Stored records
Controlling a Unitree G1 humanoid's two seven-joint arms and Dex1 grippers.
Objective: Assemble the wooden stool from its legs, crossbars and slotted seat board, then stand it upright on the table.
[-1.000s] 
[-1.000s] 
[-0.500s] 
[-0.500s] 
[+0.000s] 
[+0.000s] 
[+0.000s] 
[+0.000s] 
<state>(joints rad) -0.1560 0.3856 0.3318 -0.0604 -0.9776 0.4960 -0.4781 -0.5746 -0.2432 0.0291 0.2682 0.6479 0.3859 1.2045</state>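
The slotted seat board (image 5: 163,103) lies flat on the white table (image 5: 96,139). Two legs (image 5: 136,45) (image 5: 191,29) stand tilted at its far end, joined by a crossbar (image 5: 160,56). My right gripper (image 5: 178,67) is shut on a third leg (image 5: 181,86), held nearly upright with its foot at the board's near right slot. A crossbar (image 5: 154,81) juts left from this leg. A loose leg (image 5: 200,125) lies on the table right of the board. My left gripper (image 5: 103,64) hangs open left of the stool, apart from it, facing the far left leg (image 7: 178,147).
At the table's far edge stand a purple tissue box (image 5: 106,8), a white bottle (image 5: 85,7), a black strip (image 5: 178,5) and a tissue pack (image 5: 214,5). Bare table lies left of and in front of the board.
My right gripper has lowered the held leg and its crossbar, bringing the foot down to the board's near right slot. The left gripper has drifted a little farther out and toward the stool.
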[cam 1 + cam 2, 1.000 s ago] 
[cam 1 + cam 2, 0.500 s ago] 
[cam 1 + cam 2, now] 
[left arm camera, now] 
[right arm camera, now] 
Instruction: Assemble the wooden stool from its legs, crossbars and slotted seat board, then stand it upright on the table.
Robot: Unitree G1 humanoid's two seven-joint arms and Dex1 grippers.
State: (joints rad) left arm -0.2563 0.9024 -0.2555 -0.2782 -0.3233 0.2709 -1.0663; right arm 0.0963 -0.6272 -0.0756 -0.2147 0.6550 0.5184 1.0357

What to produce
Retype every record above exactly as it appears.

The completed task
Controlling a Unitree G1 humanoid's two seven-joint arms and Dex1 grippers.
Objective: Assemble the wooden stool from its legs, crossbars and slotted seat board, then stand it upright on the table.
[-1.000s] 
[-1.000s] 
[-0.500s] 
[-0.500s] 
[+0.000s] 
[+0.000s] 
[+0.000s] 
[+0.000s] 
<state>(joints rad) -0.1560 0.3856 0.3318 -0.0604 -0.9776 0.4960 -0.4781 -0.5746 -0.2432 0.0291 0.2682 0.6479 0.3859 1.2045</state>
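The slotted seat board (image 5: 163,103) lies flat on the white table (image 5: 96,139). Two legs (image 5: 136,45) (image 5: 191,29) stand tilted at its far end, joined by a crossbar (image 5: 160,56). My right gripper (image 5: 178,67) is shut on a third leg (image 5: 181,86), held nearly upright with its foot at the board's near right slot. A crossbar (image 5: 154,81) juts left from this leg. A loose leg (image 5: 200,125) lies on the table right of the board. My left gripper (image 5: 103,64) hangs open left of the stool, apart from it, facing the far left leg (image 7: 178,147).
At the table's far edge stand a purple tissue box (image 5: 106,8), a white bottle (image 5: 85,7), a black strip (image 5: 178,5) and a tissue pack (image 5: 214,5). Bare table lies left of and in front of the board.
My right gripper has lowered the held leg and its crossbar, bringing the foot down to the board's near right slot. The left gripper has drifted a little farther out and toward the stool.
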[cam 1 + cam 2, 1.000 s ago] 
[cam 1 + cam 2, 0.500 s ago] 
[cam 1 + cam 2, now] 
[left arm camera, now] 
[right arm camera, now] 
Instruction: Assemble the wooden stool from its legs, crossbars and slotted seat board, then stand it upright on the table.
Robot: Unitree G1 humanoid's two seven-joint arms and Dex1 grippers.
State: (joints rad) left arm -0.2563 0.9024 -0.2555 -0.2782 -0.3233 0.2709 -1.0663; right arm 0.0963 -0.6272 -0.0756 -0.2147 0.6550 0.5184 1.0357

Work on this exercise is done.